Selon une certaine légende, pendant plusieurs décennies, il y aurait eu un temple de prière sur le sommet d’une montagne en Inde.
Comme ce centre était très reconnu, beaucoup de candidats postulaient pour y devenir prieurs. Vint un temps où le grand prêtre du temple dû limiter les candidatures qui devenaient vraiment trop nombreuses.
Dans sa grande sagesse, il eut l’idée d’aller puiser dans la conscience universelle pour mettre au point un petit stratagème fort ingénieux.

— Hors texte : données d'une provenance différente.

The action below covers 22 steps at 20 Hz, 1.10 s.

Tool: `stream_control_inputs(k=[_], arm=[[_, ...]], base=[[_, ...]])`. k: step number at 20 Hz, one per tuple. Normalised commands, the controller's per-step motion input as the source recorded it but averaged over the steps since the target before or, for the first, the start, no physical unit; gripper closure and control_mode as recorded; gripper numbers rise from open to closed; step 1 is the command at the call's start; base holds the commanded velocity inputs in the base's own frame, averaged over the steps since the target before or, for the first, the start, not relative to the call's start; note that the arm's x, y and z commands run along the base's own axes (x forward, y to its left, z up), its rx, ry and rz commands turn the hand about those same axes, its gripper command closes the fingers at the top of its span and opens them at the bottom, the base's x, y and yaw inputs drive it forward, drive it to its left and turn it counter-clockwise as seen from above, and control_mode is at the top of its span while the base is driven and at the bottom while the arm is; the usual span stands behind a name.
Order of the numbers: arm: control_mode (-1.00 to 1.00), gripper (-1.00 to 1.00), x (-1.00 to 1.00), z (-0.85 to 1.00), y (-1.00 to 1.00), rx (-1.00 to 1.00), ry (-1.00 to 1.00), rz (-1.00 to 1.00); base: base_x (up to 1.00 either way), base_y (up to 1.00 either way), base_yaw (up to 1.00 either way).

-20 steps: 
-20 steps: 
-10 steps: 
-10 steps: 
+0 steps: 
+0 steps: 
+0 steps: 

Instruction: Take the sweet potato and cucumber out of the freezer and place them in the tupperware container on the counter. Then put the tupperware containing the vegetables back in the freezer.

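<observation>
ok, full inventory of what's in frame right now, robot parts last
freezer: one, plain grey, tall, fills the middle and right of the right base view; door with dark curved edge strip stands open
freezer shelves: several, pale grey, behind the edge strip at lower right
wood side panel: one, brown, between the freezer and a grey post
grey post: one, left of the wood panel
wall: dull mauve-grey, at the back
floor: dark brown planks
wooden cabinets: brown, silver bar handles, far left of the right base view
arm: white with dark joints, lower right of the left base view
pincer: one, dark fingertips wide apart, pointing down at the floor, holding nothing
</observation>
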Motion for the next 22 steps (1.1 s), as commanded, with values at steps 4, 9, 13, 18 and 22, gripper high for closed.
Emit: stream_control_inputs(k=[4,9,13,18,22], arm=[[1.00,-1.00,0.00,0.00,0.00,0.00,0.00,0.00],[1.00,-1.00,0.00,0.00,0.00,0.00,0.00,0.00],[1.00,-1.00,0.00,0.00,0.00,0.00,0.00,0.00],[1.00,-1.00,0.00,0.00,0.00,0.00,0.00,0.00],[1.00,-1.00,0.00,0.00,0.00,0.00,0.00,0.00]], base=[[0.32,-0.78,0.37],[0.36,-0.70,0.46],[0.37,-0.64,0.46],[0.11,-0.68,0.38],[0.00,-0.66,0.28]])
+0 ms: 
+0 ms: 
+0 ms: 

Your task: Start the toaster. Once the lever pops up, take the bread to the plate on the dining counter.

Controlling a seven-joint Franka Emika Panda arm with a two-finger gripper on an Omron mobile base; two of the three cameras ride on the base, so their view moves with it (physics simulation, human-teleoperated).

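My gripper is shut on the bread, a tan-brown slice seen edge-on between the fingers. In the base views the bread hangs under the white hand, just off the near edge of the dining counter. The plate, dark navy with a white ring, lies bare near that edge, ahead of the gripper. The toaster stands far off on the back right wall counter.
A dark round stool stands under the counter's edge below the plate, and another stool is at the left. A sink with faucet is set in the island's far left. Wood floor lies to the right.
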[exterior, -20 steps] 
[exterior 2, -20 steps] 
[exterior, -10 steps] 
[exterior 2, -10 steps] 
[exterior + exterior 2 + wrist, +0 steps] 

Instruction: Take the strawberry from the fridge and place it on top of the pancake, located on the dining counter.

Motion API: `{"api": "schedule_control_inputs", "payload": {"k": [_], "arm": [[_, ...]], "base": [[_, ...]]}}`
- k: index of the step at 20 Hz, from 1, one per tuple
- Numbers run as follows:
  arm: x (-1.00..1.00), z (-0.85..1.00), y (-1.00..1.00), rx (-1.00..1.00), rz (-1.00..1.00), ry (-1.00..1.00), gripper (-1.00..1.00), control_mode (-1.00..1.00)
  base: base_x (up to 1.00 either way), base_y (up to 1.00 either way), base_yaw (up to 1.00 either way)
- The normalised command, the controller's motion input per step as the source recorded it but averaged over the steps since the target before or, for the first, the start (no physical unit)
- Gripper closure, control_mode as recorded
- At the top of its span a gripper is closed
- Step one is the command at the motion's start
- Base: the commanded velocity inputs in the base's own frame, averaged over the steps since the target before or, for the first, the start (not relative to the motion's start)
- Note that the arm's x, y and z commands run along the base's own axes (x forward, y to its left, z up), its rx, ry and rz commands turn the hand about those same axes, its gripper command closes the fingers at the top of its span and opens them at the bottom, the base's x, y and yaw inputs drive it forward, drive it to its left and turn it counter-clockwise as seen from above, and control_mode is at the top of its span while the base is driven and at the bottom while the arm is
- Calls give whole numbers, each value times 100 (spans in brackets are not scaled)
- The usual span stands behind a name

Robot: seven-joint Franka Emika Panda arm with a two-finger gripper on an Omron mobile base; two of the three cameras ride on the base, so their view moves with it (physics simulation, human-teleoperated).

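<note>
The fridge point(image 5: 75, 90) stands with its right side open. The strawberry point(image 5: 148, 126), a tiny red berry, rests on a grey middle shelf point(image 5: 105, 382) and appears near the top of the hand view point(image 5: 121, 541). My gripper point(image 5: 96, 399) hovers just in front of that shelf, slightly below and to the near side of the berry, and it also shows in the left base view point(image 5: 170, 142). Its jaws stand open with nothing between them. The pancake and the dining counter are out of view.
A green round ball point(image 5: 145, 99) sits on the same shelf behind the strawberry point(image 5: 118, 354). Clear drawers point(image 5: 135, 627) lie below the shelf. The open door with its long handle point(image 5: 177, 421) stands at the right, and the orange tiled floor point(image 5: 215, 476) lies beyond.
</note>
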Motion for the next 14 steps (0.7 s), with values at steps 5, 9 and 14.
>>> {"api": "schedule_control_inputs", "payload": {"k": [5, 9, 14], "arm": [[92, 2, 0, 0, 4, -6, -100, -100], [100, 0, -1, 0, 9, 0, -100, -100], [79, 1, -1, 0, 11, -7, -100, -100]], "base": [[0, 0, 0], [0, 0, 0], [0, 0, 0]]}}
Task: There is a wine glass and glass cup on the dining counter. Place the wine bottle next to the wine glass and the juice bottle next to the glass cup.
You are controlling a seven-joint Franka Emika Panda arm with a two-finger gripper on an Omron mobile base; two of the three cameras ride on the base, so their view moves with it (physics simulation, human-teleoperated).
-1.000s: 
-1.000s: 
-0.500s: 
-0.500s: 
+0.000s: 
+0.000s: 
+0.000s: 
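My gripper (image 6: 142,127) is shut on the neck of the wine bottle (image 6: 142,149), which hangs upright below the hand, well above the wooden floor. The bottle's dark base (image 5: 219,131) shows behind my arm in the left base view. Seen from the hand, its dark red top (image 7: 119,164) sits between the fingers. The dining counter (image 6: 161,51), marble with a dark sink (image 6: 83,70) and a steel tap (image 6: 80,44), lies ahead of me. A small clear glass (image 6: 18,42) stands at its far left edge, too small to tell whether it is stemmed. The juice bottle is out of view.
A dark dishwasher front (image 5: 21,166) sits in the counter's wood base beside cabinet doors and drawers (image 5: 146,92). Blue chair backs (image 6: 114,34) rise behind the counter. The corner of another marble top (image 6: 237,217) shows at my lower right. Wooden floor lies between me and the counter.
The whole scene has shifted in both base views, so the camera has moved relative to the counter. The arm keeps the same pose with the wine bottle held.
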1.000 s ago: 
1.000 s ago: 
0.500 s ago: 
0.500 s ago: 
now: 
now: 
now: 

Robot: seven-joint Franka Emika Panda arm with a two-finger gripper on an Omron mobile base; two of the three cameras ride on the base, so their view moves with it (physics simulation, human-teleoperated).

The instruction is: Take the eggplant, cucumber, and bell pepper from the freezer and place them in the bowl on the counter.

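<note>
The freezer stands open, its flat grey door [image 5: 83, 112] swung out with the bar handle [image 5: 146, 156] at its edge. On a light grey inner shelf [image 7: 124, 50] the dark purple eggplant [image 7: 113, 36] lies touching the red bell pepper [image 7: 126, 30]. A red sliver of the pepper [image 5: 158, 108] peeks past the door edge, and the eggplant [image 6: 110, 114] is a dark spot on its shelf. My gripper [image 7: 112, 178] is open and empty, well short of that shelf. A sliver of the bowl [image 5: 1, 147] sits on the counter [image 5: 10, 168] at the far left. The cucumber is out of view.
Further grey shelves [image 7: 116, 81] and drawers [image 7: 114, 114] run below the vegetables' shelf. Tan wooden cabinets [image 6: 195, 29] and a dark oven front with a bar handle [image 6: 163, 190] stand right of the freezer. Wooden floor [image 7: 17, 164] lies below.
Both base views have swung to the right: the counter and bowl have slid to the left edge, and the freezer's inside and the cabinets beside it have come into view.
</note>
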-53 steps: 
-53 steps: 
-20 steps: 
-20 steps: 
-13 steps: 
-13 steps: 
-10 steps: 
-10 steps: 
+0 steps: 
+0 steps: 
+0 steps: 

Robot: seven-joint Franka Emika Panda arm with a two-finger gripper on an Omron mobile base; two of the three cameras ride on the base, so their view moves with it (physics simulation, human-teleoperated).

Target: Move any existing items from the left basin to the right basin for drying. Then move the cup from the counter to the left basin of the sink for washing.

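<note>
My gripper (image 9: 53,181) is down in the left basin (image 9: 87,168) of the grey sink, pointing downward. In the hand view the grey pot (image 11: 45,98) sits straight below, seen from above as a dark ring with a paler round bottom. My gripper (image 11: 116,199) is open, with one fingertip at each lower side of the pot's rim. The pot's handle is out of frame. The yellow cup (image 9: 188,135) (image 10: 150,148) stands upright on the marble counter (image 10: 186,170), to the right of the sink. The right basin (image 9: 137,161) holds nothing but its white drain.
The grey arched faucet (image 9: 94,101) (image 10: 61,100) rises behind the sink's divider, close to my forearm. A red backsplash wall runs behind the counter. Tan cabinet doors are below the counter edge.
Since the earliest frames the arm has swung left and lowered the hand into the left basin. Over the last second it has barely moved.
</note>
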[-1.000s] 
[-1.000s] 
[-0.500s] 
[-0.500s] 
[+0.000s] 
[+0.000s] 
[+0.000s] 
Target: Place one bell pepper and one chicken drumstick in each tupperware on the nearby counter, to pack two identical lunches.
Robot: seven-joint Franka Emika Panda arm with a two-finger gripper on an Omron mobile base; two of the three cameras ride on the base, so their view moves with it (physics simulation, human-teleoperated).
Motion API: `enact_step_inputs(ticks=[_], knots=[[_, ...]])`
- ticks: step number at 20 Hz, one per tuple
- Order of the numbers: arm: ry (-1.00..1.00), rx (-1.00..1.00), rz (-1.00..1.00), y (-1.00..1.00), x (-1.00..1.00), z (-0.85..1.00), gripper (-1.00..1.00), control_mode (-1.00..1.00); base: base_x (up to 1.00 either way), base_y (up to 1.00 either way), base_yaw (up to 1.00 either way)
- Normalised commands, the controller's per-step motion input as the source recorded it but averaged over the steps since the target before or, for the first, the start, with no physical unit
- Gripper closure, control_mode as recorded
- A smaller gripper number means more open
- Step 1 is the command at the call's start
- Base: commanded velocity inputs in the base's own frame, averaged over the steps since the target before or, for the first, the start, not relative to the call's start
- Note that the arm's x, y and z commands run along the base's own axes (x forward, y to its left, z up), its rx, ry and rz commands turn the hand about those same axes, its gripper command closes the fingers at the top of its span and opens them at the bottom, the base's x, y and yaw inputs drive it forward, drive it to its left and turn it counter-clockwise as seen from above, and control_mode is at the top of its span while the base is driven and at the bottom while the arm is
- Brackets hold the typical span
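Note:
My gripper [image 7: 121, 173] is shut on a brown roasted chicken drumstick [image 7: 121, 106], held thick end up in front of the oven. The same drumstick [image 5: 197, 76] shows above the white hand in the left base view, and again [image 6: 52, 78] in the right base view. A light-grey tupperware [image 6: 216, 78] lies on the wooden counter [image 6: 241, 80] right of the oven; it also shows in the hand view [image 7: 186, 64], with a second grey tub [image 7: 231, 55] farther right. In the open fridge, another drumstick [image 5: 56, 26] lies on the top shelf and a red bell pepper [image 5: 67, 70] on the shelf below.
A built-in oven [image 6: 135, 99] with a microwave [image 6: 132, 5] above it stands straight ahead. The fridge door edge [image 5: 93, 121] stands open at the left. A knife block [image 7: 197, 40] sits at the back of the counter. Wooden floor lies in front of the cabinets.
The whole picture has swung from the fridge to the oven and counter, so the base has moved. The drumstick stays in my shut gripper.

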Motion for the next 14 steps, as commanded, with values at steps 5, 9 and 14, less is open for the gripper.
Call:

Sur une table en bois située dans une pièce adjacente à son bureau, il avait placé un coffret d’ébène, dans lequel il avait mis un diamant de 10 carats, une bague en or, et un billet de mille dollars.
Lorsque de nouveaux postulants se présentaient devant lui, il leur demandait d’aller dans la pièce voisine, de regarder dans le coffre et de revenir lui dire ce qu’ils avaient vu.
Ainsi, tous les candidats qui disaient avoir vu un diamant, une bague en or et un billet de 1000 dollars étaient rejetés.
Seulement les rares personnes qui disaient avoir vu une pierre, un cercle de métal jaune, et un rectangle de papier étaient retenues en raison de la grande pureté de leur esprit.
Sa stratégie a fonctionné à merveille pendant un bon bout de temps et il en était très fier.
Peut-être même un peu trop, car un bon matin, un inconnu venant d’une petite confrérie wawaniste guère plus connue, se présenta devant lui.
Le grand prêtre ne dérogeant pas de son rituel demanda au postulant d’aller dans la pièce voisine, puis de revenir lui décrire ce qu’il avait vu dans le coffret.
Et selon cette légende, après être allé vérifier ce qu’il y avait, le petit futé serait reparti avec le fameux coffre sous le bras en n’oubliant pas de remercier chaleureusement Dieu pour cette
remarquable générosité.
Par la suite, personne n’a entendu parler de ce moinillon. C’est ainsi que le chef de la caste sacerdotale en toute humilité a dû brusquement cesser sa procédure en se rendant bien compte que dans la vie il y aura toujours plus rusé que soi.
Et le grand sage a retenu le message du divin qui lui rappelait qu’il était encore un apprenti sage dans son apprentissage.